# New "On the Mat" Released  -  Topic 29: Twist of Fate



## True2Kenpo (May 3, 2006)

Fellow Kenpoists,

As I mention in the beginning of clip, I apologize for the break between the most recent OTM clips. We are back on track and there are a few projects in the works; including, a directory of all the past OTM clips we have produced.

I do hope you enjoy the most recent release and, as always, I appreciate any and all feedback.

Good journey and train hard! 

http://www.unitedparkerskenpo.com/Onthemat.html

Respectfully,
Joshua Ryer

PARKER/ PLANAS LINEAGE
http://www.parkerplanaslineage.com


----------



## HKphooey (May 3, 2006)

Thanks for sharing...


----------



## Kenpobldr (May 3, 2006)

Nicely done!  Please continue your "On the Mat" series it proves to be a valuable asset to our art.


----------



## Ross (May 4, 2006)

Thanks for posting that True2Kenpo,

Always good to see videos of well taught techniques. 

I've just a question, and it's a general one really. But how practical do you find this technique? Personally I cannot think of many situations where I would realistically use this technique over say, parting wings or alternating maces. My issue with the technique is controlling the two arms and stepping underneath one of them for the take down. Particularly being taller than most of the other students in the class I would struggle to lift their arms above my head without losing my own height, width and depth to do it. 

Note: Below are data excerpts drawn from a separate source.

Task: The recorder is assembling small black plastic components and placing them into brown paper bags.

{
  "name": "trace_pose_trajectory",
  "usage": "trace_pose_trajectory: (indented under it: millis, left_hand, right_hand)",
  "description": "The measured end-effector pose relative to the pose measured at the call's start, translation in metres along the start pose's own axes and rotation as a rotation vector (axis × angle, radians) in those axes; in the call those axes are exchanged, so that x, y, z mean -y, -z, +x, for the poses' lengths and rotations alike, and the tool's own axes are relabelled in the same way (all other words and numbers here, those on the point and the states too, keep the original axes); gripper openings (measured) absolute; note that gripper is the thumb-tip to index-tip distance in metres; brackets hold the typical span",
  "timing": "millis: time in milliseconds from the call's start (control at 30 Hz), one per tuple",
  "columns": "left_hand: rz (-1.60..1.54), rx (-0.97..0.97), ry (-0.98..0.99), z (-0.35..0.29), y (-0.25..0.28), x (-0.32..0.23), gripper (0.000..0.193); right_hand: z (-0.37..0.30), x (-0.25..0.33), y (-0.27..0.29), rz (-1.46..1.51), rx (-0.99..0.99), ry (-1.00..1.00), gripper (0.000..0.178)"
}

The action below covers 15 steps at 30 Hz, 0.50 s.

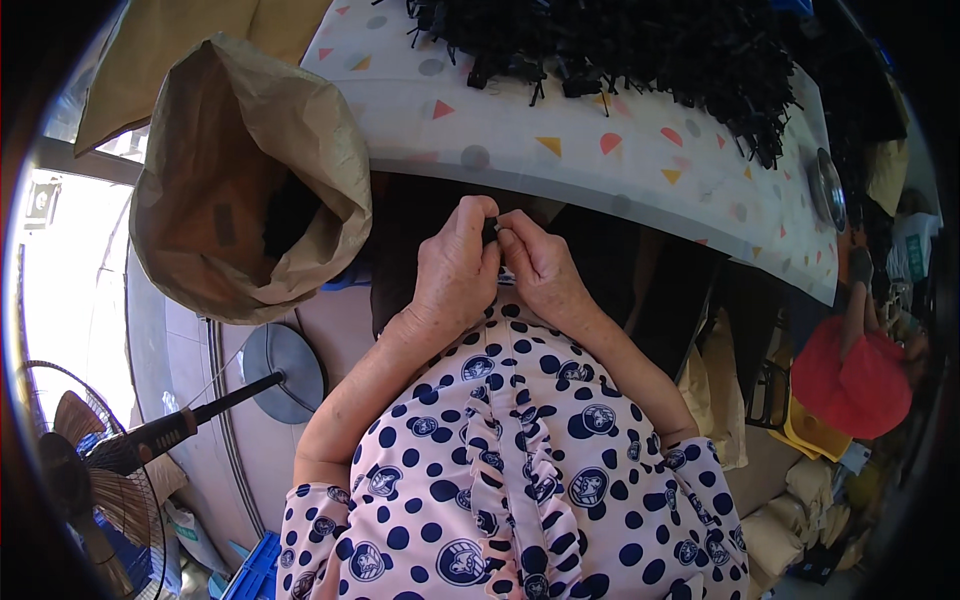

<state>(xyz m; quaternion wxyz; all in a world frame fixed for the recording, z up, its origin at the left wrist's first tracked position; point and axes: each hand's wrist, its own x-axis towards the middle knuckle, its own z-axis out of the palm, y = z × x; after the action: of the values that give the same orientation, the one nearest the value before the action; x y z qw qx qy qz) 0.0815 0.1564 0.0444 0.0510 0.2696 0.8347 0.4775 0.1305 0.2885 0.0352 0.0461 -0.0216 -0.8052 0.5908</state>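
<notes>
Both hands meet just below the near edge of the table (640,170), over the person's lap. Left hand (455,270) and right hand (540,265) touch at the fingertips, fingers together and pinched on a small black part (490,232) held between them; most of it is hidden, shape unclear. Far on the table lies a big pile of black parts (650,50) on the patterned cloth. An open paper sack (240,170) stands left, just beside the left hand, dark contents inside. A standing fan (110,460) sits near left on the floor.

Risk: the part is tiny and held only by fingertips off the table, so a slip would likely drop it into the lap or onto the floor. Grip hides the part, so a misfit could go unseen.
</notes>
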Motion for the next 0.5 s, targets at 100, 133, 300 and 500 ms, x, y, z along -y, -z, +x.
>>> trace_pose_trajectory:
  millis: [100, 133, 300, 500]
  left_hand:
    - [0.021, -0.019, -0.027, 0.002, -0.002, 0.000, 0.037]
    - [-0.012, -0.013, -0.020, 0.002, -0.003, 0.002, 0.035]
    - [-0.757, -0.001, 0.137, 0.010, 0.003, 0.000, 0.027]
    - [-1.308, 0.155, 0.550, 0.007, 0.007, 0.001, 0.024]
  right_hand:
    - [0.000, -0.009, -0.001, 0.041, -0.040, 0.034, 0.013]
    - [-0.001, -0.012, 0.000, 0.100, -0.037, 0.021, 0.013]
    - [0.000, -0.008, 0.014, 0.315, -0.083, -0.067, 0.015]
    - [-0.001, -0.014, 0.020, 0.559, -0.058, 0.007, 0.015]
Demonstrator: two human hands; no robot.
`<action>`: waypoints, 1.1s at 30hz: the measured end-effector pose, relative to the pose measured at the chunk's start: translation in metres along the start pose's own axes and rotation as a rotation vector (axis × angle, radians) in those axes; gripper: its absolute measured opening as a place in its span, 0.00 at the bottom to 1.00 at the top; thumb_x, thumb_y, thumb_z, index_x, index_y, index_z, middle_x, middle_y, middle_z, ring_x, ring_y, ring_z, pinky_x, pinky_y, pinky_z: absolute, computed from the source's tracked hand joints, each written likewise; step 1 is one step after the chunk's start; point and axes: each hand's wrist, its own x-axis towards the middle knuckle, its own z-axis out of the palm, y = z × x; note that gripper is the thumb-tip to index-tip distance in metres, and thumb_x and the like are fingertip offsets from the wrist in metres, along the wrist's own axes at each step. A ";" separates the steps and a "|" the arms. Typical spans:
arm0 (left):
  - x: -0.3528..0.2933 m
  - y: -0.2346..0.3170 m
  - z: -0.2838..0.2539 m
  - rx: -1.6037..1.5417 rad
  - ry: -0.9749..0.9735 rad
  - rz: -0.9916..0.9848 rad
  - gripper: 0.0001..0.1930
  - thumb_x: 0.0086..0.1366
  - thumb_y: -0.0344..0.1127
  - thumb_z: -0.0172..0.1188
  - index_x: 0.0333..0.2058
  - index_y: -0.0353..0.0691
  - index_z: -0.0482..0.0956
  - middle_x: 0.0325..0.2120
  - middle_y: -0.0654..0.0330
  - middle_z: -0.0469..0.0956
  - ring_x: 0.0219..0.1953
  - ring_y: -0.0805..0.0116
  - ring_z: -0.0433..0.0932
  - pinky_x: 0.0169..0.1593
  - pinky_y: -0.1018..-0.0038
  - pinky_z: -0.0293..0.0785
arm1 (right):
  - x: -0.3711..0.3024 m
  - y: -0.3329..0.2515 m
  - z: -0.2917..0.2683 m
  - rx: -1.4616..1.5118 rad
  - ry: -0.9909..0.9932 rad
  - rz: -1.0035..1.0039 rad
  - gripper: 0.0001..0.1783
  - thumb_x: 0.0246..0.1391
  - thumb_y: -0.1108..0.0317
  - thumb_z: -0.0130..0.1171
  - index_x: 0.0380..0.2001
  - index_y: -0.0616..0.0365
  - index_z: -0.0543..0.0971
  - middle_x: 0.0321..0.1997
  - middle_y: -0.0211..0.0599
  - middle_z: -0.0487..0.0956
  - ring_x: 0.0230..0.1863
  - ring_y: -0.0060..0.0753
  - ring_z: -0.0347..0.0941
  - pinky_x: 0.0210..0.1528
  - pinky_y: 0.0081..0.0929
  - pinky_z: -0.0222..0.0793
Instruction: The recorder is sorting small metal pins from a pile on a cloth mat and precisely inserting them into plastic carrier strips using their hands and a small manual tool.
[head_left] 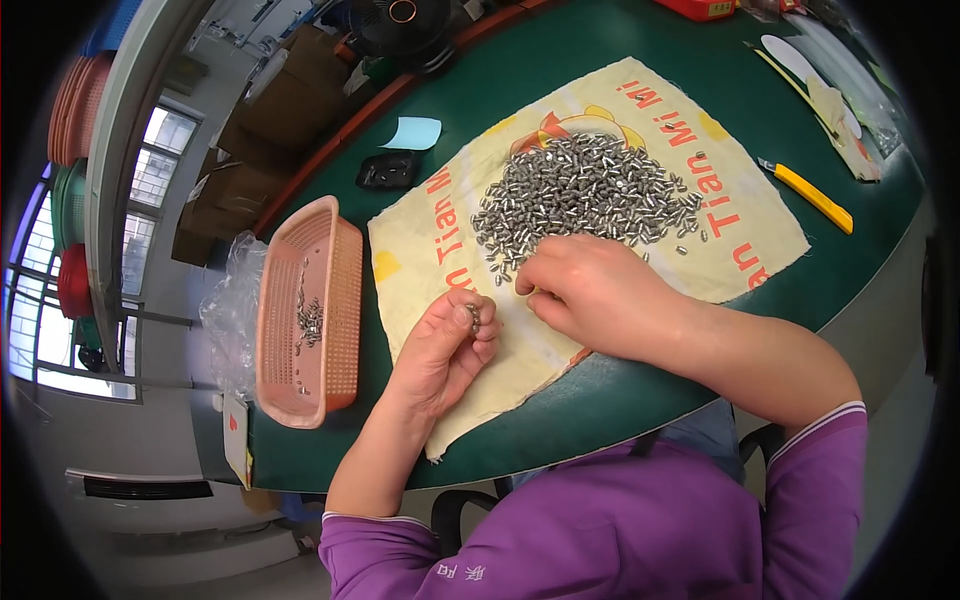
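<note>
A heap of small silvery metal pins [590, 190] lies on a pale yellow printed cloth [420, 250]. My left hand [447, 345] is curled, palm up, near the cloth's left side, with several of the pins between its fingers and thumb. At the heap's near edge, my right hand [590, 290] reaches in with bent fingers; its fingertips are pinched, and what they hold, if anything, is hidden. To the left of my left hand stands a pink plastic basket [343, 330] with a small group of the same pins on its bottom.
The green table [590, 395] has a yellow utility knife [815, 198] at the right. Beyond the basket lie a black tray [388, 170] and a light blue paper [412, 133]. A clear plastic bag [232, 315] sits left of the basket. Long white strips are at the far right.
</note>
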 end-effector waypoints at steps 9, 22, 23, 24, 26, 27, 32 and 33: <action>-0.001 -0.006 -0.010 -0.249 -0.067 -0.028 0.09 0.74 0.39 0.62 0.47 0.44 0.77 0.39 0.65 0.70 0.38 0.76 0.67 0.42 0.82 0.71 | 0.001 -0.006 -0.004 0.052 -0.043 -0.022 0.06 0.56 0.70 0.62 0.36 0.58 0.81 0.38 0.40 0.79 0.43 0.49 0.78 0.46 0.45 0.75; -0.001 -0.005 -0.005 -0.246 -0.086 -0.005 0.08 0.74 0.31 0.58 0.49 0.43 0.74 0.43 0.63 0.71 0.42 0.74 0.69 0.48 0.78 0.72 | -0.001 -0.003 -0.002 0.031 -0.028 -0.026 0.07 0.54 0.69 0.65 0.37 0.56 0.82 0.36 0.38 0.79 0.41 0.46 0.79 0.43 0.42 0.76; -0.001 -0.005 -0.005 -0.251 -0.077 0.002 0.08 0.74 0.30 0.58 0.50 0.42 0.74 0.44 0.62 0.71 0.43 0.73 0.69 0.48 0.78 0.72 | -0.001 -0.003 -0.002 0.033 -0.026 -0.025 0.07 0.54 0.70 0.65 0.37 0.56 0.82 0.36 0.38 0.79 0.41 0.46 0.79 0.43 0.42 0.76; -0.001 -0.006 -0.006 -0.252 -0.077 0.003 0.08 0.74 0.30 0.58 0.50 0.42 0.74 0.44 0.62 0.71 0.43 0.73 0.69 0.48 0.78 0.72 | -0.001 -0.003 -0.002 0.033 -0.027 -0.026 0.07 0.54 0.70 0.65 0.37 0.56 0.82 0.36 0.38 0.79 0.41 0.46 0.79 0.43 0.42 0.76; -0.001 -0.006 -0.008 -0.248 -0.074 0.028 0.10 0.74 0.28 0.57 0.51 0.42 0.74 0.45 0.62 0.71 0.44 0.72 0.70 0.48 0.79 0.74 | 0.000 -0.003 -0.002 0.031 -0.027 -0.031 0.07 0.54 0.70 0.65 0.37 0.56 0.82 0.36 0.38 0.79 0.42 0.45 0.79 0.43 0.41 0.76; -0.001 -0.005 -0.008 -0.249 -0.073 0.032 0.10 0.74 0.28 0.57 0.51 0.42 0.74 0.45 0.62 0.71 0.44 0.72 0.70 0.48 0.79 0.74 | 0.000 -0.003 -0.002 0.031 -0.029 -0.035 0.07 0.54 0.70 0.65 0.37 0.56 0.82 0.36 0.38 0.79 0.42 0.45 0.79 0.43 0.41 0.76; -0.005 0.008 -0.008 -0.035 0.032 0.168 0.09 0.73 0.31 0.61 0.50 0.42 0.76 0.44 0.61 0.72 0.44 0.72 0.71 0.47 0.80 0.74 | 0.002 -0.005 -0.004 0.014 -0.010 -0.016 0.07 0.54 0.70 0.65 0.37 0.55 0.83 0.36 0.38 0.80 0.39 0.44 0.79 0.41 0.40 0.77; -0.007 0.016 -0.007 0.036 0.091 0.245 0.08 0.74 0.30 0.59 0.50 0.40 0.77 0.43 0.61 0.77 0.43 0.72 0.75 0.46 0.78 0.75 | 0.001 -0.004 -0.004 0.012 -0.011 -0.020 0.07 0.54 0.70 0.65 0.37 0.55 0.83 0.36 0.38 0.80 0.39 0.44 0.79 0.41 0.40 0.77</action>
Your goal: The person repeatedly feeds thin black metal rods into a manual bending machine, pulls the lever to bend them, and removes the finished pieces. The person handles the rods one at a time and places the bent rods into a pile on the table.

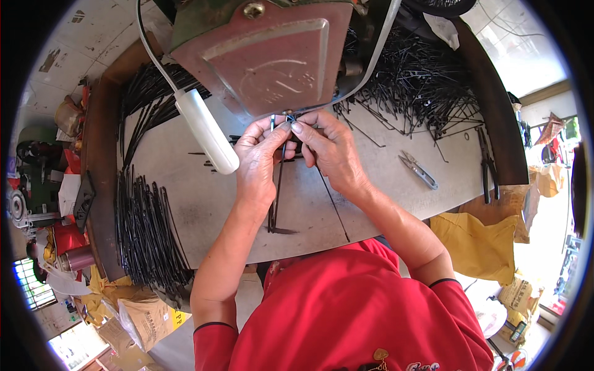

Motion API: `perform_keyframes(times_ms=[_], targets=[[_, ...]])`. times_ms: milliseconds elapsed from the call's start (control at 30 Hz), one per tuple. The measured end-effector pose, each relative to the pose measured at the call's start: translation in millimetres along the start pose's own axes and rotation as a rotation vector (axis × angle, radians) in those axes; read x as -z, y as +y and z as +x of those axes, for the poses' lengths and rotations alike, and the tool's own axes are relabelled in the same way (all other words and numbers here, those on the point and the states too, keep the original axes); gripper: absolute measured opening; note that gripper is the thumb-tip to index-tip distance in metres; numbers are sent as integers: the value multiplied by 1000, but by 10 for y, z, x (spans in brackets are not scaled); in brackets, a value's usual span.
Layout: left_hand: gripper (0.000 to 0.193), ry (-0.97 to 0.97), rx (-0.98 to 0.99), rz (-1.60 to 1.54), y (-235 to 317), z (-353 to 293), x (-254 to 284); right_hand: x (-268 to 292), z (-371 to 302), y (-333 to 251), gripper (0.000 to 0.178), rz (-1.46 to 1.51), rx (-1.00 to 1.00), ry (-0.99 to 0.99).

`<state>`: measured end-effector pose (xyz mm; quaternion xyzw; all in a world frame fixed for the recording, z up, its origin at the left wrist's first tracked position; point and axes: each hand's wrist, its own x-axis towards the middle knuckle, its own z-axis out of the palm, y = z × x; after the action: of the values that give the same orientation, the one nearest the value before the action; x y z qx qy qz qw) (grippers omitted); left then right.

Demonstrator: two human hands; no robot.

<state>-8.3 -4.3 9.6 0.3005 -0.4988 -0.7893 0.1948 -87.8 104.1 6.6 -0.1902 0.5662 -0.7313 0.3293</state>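
My left hand (258,151) and my right hand (334,148) meet under the front of a machine head with a pinkish metal cover (266,62). Both are closed, thumbs and fingertips pinching close together. From my left fingers a thin black rod (279,185) hangs toward the table's near edge. Another thin black rod (333,203) slants down from below my right hand. Their upper ends, and what exactly the fingertips press, are partly hidden by the fingers. A few more dark rods (213,164) lie behind my left wrist.
A white tube-shaped lamp (207,131) on a bendy neck hangs left of my left hand. Black bundles (147,229) lie at left; a tangled heap of thin rods (421,80) fills the back right. Thread snips (419,170) and pliers (487,164) lie right. A yellow sack (476,241) hangs by the table edge.
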Motion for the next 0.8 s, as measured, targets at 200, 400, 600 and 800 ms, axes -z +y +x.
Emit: perform_keyframes(times_ms=[200, 400, 600, 800], targets=[[15, 47, 28, -25, 19, -20, -56, 27, 30, -38, 18, -27, -77, 18], [14, -3, 50, 19, 52, 0, -14, 152, 147, -250, 28, -355, -135, -140], [19, -93, 27, -11, -78, -186, 13, 188, -166, -144, 26, -157, -254, -54], [18, -149, 36, -9, -59, -124, 10, 217, -181, -140, 22, -54, -263, -92]])
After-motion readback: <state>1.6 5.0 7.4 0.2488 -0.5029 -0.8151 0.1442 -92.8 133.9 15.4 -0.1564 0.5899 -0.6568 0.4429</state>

I like the use of a stomp kick (?) to the leg/waist (sorry I didnt have sound so forgive me if I said the wrong target), but would this not bring the arms down lower to the struck target and make it harder to then lift their arms again? 

I have personally always felt that this technique was more designed to get the attacker into a position on the floor where they are very vulnerable rather than the implications on how they get there.

Also, we do a slight variation (to yours) to the end of the base technique where you do a knee to the head, we wrap the arms underneath each other - so they look as though they are hugging themselves, then deliver a knee to the exposed spine. Because the body and back is arched the spine is taught and suseptible to a strike there.

Anyway, just a few thoughts and opinions. I wonder what other people think?


----------



## Michael Billings (May 5, 2006)

Ross said:
			
		

> Also, we do a slight variation (to yours) to the end of the base technique where you do a knee to the head, we wrap the arms underneath each other - so they look as though they are hugging themselves, then deliver a knee to the exposed spine. Because the body and back is arched the spine is taught and suseptible to a strike there.
> 
> Anyway, just a few thoughts and opinions. I wonder what other people think?


I use your variation, as it was how I was taught, and necessary to complete the extension.

Like you I thought Josh did an excellent job.

-Michael


----------



## Brian Jones (May 6, 2006)

I believe I saw in another post that this was a technique Mr. Parker actually used in a confrontation.  BY the way Mr. Parker was a big man and he got it to work, so we shouldn't be too quick to throw it completely out of our arsenal.  I am not tall so I don't have any problems with it. I am sure you do this already, but bending the knees as you lift the arms can help.

Brian Jones


----------



## Maltair (May 7, 2006)

I like this tech, I've never seen it done that way. We stop with opp arms over our left shoulder and then throw them. Getting the knee in as they come down. I'll try and get a clip of it this weekend so you can see it and tell me what you think. 

I'm deff going to try it youre way. Thanxs


----------



## TwistofFat (May 8, 2006)

I used to have issues with this technique - mostly because the guys I trained with in the early 90's were big (6'+, 240++) and liked to stay close when sparring (standing grapplers). 

I found myself faced often with the scenario Josh outlines where I had both wrists and him pulling away. I used the cross of destruction openning but these were some big fellas, so I put my shoulder into the cross, added a twist and by golly it worked. To the point where we joked 'twist of fat...'. Position recognition and feel (them pulling back) with equal parts of solid base (I use the neutral bow for that reason) you can move much larger opponents. 

I also learned the extention but found more often than not, the uke hitting the floor so my pull brought their head up enough to make contact at the base of the skull so I stuck with that 'version'. Good stuff.

Regards - Glenn.


----------



## Maltair (May 20, 2006)

Well I couldn't get a good one with the throw, need to get a mat. But did get one of sifu Dave doiong it over the right shoulder. What do you think?

Click here to watch Dave-Twist-of-Fate


----------



## John Brewer (May 22, 2006)

Great Videos Mr. Ryer.

Thanks,

John


----------